Records from a data source

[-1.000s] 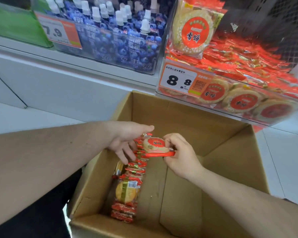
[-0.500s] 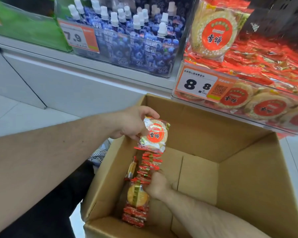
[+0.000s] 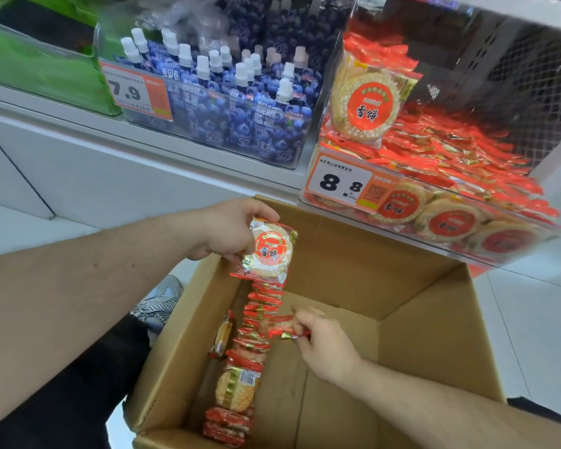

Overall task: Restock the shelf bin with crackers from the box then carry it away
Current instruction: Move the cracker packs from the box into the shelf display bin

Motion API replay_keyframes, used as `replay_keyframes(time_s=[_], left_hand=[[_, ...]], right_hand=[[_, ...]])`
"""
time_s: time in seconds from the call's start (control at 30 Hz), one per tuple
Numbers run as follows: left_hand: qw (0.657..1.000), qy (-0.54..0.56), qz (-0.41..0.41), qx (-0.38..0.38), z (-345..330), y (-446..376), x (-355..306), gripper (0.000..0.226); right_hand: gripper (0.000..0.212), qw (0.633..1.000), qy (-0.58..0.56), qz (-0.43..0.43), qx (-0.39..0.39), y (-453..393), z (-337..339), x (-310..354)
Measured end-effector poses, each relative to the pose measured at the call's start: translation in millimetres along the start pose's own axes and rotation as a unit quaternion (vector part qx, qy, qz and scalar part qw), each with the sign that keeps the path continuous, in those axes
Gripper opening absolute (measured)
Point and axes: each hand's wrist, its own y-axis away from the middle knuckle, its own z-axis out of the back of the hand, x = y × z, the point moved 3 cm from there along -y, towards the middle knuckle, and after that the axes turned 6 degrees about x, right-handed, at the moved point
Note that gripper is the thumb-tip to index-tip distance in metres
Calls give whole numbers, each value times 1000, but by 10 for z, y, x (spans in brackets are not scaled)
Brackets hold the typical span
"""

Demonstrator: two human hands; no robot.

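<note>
The left hand (image 3: 227,231) is raised over the far left corner of the open brown cardboard box (image 3: 428,325), its grip pinching the top edge of a round rice cracker in a clear wrapper with a red circular label (image 3: 271,251); the cracker hangs upright, face toward the camera, just above the box rim. The right hand (image 3: 326,343) is down inside the box, its grip curled round the red crimped ends of one or perhaps two more wrapped crackers (image 3: 284,328); blur makes the count hard to tell. That hand touches the right side of a row of red-edged cracker packets standing on edge (image 3: 255,322), which runs along the box floor near the left wall, from under the raised cracker toward the near end. One packet in the row (image 3: 235,388) lies face up, showing a pale disc with a gold band. A further packet (image 3: 222,335) leans against the left wall beside the row.

Beyond the box, on the white shelf (image 3: 78,124), stands a clear plastic shelf bin (image 3: 337,205) heaped with the same red-wrapped crackers, one propped upright at its back left. An orange-and-white price tag reading 8.8 (image 3: 340,184) is fixed to its front. To its left, a second clear bin holds blue pouches with white caps (image 3: 240,105), tagged 7.9 (image 3: 136,90).
</note>
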Motion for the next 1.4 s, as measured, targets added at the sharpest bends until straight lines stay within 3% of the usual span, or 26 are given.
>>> replay_keyframes(time_s=[0.1, 0.2, 0.33, 0.5, 0.73, 0.83, 0.93, 1.07, 1.13, 1.2, 1.3, 1.4], left_hand=[[1000, -18, -21, 8, -45, 86, -136, 64], [999, -21, -39, 22, -141, 208, -264, 64], [996, -11, -85, 33, -291, 354, -518, 63], [984, 83, -141, 77, -435, 494, -885, 64], [955, 226, -146, 128, -545, 547, -1107, 78], [954, 229, -169, 94, -526, 528, -1170, 67], [965, 174, -193, 28, -452, 494, -1219, 70], [964, 100, -246, -22, -300, 584, -1429, 67], [959, 74, -272, -35, -258, 634, -1544, 68], [955, 67, -289, -29, -260, 664, -1641, 71], [953, 77, -293, -30, -257, 656, -1723, 75], [932, 115, -320, -127, -92, 605, -1771, 65]], right_hand=[[42, 984, 61, 107, -130, 344, 601, 90], [27, 960, 88, 159, -214, 649, 1036, 316], [21, 935, 77, 185, -294, 887, 1404, 561], [16, 905, 75, 210, -361, 966, 1693, 826], [10, 909, 111, 191, -354, 806, 1785, 880], [8, 918, 133, 187, -322, 728, 1821, 893], [12, 925, 120, 190, -308, 673, 1941, 944], [18, 930, -61, 110, -344, 555, 2267, 1033], [36, 942, -148, 33, -299, 439, 2414, 1097], [55, 953, -222, -3, -205, 320, 2495, 1159], [40, 941, -316, -11, -120, 207, 2605, 1222], [30, 927, -339, -20, -160, 65, 2836, 1089]])
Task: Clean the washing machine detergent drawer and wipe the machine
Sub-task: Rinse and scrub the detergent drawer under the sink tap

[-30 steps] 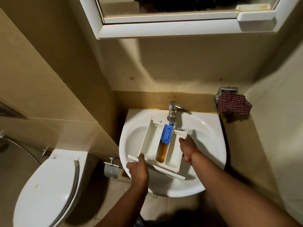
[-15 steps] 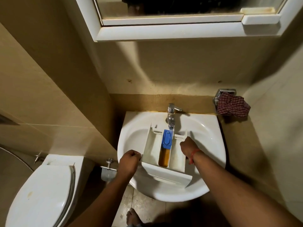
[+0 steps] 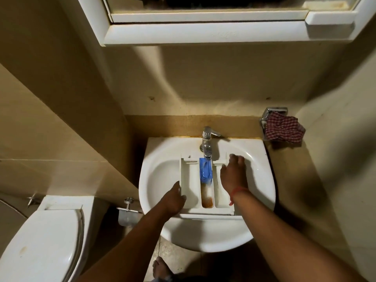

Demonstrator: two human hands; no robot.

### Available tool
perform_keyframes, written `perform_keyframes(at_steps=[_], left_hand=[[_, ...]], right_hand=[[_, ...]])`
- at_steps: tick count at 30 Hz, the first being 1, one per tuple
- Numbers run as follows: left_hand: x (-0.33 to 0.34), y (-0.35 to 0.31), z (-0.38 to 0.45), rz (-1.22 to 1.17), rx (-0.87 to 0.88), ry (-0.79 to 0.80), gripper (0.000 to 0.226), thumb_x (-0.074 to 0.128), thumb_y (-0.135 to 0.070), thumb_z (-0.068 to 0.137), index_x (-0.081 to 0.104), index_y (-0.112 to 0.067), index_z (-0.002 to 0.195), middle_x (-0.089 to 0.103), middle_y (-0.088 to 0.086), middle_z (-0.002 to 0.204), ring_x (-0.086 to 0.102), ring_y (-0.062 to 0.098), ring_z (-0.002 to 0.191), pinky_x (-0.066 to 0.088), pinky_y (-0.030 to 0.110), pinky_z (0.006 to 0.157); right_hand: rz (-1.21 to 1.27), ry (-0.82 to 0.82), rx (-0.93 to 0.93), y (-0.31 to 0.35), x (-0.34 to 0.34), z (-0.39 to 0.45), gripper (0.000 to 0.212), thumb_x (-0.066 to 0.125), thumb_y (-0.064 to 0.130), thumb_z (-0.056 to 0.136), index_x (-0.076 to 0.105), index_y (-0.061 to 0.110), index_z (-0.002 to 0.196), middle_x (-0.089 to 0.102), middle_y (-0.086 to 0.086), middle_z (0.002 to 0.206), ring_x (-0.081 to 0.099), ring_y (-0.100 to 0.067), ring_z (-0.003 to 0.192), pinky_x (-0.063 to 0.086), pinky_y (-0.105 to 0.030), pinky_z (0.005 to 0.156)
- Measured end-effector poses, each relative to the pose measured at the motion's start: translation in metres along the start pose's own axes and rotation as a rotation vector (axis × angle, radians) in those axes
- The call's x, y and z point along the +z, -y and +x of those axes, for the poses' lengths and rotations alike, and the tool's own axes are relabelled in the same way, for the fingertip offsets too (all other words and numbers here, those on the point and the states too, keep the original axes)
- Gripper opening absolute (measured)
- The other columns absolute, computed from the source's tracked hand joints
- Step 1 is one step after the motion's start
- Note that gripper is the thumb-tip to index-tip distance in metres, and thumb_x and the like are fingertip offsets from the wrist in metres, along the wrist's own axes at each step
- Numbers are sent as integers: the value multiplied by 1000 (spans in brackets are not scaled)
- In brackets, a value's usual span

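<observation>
So the drawer (image 3: 190, 180) is sitting in the sink (image 3: 158, 176), lying flat across the bowl with its front panel at the near rim and its back end up by the tap (image 3: 207, 139). Water is running from the tap straight onto the blue insert (image 3: 206, 168) in the middle compartment. Below the insert that middle slot has a brownish-orange gunk pooled at the near end, with some foamy white water over it. The two outer compartments look pretty much plain white.

Left hand (image 3: 173, 198) is clamped on the drawer's near-left corner, fingers wrapped over the left wall. Right hand (image 3: 234, 174) is on the far-right part of the drawer, fingers curled down over the right wall near the back corner, so it's gripping too as far as I can see, though it's a bit blurry. There's a red thread (image 3: 237, 192) around the right wrist.

Off the sink's far-right corner, a red checked cloth (image 3: 283, 130) is bunched up on a metal holder (image 3: 273, 111) on the wall. Toilet (image 3: 40, 247) is over on the left with the lid down, and a white cabinet (image 3: 203, 33) hangs above the sink. A bare foot (image 3: 160, 267) shows on the floor under the sink.
</observation>
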State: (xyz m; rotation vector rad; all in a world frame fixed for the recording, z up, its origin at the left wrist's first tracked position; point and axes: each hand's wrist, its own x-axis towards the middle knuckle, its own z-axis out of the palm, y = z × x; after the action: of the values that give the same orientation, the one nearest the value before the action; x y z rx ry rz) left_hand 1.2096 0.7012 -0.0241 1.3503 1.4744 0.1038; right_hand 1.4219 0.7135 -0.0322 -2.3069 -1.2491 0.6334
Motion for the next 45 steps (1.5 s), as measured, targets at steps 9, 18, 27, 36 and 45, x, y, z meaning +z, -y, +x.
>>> perform_keyframes(at_steps=[9,18,27,36,45], left_hand=[[1,4,4,-14,35,23,44,48,-9,94,43,-22,136,62,7,110,61,31,101,44,30,77],[3,6,6,0,54,-1,41,48,-8,96,45,-19,134,63,11,118,61,32,107,49,34,87],[2,7,7,29,48,17,45,49,-10,96,41,-19,139,60,8,127,59,29,112,47,42,100],[3,8,6,-1,49,18,43,50,-9,94,44,-21,135,62,11,123,61,32,109,48,44,99],[2,11,8,-23,33,28,44,51,-11,92,44,-23,134,62,9,122,63,31,108,50,46,97]], right_hand=[[-274,373,-326,35,19,-69,28,43,-4,88,53,2,113,50,-18,123,54,-31,106,40,-29,85],[-448,701,-272,36,20,-81,41,43,-2,89,38,0,130,47,-27,127,54,-35,104,43,-33,77],[-573,780,-162,54,25,-73,57,44,7,95,24,1,148,29,-32,148,41,-44,131,43,-45,105],[-556,697,-180,66,19,-69,46,39,4,96,38,1,141,34,-27,148,42,-40,133,43,-40,99],[-599,785,-199,57,21,-81,35,43,10,99,50,-1,131,57,-23,128,57,-35,115,47,-36,90]])
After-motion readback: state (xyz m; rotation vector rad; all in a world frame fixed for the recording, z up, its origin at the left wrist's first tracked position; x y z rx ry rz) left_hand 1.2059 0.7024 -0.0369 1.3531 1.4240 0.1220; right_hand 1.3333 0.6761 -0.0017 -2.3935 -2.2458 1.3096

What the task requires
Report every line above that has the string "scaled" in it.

Answer below
Calls give whole numbers, each value times 1000, but by 10 for z, y, x (spans in brackets are not scaled)
- Numbers are sent as integers: the value multiplied by 1000 (spans in brackets are not scaled)

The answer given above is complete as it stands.